▶ [What to produce]: Among the entries below, how many lines include the word "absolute"? Reply with only the number.
BEGIN Raw data
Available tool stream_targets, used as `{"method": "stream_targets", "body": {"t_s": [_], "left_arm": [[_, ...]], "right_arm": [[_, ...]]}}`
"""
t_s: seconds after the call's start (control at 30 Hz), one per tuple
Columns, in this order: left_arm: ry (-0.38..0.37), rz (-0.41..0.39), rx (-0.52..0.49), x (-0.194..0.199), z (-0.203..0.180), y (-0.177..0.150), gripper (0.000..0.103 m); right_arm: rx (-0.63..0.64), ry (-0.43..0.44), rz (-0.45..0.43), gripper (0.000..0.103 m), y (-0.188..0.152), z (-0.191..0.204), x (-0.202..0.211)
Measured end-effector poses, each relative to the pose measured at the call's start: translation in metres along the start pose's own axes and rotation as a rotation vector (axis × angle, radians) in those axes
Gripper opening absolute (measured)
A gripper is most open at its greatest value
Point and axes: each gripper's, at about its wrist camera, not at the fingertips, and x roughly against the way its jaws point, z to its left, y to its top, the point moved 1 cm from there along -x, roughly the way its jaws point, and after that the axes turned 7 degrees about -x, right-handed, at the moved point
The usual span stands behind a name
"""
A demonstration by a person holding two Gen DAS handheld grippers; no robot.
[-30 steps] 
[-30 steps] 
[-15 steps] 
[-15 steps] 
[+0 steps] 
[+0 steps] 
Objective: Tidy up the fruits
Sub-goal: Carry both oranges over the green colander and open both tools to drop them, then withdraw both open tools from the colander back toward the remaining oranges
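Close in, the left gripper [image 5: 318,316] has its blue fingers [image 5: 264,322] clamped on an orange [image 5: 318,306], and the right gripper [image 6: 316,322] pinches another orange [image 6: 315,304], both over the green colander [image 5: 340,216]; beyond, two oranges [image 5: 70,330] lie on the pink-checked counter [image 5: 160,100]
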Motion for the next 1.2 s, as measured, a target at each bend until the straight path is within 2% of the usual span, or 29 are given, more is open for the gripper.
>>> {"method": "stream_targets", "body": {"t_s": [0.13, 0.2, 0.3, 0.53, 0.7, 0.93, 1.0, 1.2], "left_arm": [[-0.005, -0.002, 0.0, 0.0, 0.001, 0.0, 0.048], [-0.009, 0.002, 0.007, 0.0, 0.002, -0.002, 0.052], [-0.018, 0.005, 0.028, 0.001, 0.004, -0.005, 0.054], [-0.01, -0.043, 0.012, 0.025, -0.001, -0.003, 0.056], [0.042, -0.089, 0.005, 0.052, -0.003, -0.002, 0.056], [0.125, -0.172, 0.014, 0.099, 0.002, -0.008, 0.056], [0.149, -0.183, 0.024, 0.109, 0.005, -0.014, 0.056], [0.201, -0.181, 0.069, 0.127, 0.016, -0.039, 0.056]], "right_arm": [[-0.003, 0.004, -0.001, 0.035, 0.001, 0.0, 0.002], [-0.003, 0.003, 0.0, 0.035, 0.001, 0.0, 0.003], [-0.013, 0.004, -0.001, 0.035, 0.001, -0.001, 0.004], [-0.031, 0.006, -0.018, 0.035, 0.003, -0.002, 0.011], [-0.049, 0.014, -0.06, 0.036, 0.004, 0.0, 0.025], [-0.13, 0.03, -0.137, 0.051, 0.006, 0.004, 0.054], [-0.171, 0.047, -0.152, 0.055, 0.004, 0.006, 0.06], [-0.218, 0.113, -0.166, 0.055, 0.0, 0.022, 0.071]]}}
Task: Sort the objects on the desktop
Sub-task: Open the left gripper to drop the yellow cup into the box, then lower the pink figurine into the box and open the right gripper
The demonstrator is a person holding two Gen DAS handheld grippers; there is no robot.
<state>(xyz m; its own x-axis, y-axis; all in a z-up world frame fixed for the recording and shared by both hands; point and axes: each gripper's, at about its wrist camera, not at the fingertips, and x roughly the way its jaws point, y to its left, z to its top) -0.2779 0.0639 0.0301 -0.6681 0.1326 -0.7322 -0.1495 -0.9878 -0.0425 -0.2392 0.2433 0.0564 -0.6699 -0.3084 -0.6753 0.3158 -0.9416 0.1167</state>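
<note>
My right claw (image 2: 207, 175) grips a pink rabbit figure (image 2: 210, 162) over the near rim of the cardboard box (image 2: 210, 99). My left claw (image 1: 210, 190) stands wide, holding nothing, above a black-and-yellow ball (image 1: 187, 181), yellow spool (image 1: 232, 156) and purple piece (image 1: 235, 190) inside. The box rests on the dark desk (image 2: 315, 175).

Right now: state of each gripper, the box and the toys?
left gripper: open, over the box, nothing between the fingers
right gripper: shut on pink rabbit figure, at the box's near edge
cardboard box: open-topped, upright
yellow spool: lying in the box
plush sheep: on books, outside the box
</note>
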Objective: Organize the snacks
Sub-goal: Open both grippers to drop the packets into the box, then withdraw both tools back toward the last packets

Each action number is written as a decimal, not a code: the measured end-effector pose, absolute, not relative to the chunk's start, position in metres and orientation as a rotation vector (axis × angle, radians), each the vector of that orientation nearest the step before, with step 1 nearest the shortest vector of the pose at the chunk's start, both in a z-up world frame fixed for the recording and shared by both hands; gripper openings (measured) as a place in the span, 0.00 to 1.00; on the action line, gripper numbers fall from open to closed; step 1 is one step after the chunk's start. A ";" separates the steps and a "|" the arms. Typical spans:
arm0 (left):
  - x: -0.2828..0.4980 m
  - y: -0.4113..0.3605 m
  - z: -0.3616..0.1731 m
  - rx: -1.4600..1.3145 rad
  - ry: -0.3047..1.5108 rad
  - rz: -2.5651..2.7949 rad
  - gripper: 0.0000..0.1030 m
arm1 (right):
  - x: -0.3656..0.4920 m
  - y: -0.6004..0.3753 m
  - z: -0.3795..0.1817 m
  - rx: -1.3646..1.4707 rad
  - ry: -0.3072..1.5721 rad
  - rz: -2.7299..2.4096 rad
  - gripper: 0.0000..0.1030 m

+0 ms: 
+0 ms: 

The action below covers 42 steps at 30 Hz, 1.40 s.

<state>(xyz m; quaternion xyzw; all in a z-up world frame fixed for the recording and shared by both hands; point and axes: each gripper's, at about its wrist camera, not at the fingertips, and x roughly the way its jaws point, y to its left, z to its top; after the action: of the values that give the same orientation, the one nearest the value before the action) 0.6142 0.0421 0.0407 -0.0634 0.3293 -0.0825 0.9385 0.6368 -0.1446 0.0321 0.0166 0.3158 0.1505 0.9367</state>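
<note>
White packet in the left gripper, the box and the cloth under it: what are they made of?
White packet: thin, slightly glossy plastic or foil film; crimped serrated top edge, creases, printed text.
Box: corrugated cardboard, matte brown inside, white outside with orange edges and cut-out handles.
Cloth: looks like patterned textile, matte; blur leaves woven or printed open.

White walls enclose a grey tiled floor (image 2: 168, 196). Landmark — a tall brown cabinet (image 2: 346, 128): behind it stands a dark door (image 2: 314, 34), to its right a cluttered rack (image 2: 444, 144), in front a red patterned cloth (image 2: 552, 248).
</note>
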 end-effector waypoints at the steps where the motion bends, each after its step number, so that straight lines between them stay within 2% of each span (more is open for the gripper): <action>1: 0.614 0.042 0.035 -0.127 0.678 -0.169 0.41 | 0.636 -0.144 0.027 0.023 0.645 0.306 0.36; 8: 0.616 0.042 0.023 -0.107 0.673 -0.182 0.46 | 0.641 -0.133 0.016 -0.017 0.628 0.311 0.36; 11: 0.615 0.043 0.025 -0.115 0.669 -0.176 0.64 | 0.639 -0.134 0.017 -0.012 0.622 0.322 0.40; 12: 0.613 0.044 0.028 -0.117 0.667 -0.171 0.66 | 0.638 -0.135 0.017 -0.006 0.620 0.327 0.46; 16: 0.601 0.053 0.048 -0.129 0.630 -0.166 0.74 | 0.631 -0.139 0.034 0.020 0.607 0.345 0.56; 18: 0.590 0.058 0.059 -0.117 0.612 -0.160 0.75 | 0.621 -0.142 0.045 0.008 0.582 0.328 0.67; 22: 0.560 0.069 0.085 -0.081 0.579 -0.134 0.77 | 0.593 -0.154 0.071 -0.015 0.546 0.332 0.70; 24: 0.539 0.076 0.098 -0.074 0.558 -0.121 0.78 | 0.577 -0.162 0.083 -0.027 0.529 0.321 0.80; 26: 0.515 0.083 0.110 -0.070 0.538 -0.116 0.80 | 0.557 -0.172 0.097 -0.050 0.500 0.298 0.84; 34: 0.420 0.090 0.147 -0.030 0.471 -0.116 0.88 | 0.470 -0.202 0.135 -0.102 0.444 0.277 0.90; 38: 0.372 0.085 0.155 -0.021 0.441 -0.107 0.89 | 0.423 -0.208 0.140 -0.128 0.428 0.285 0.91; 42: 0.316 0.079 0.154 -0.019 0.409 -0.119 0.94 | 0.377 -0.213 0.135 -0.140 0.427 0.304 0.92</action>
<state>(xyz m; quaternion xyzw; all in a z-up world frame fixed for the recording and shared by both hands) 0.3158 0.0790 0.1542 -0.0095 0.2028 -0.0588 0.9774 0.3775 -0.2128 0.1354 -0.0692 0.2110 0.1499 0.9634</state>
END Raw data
▶ [Completed task]: 2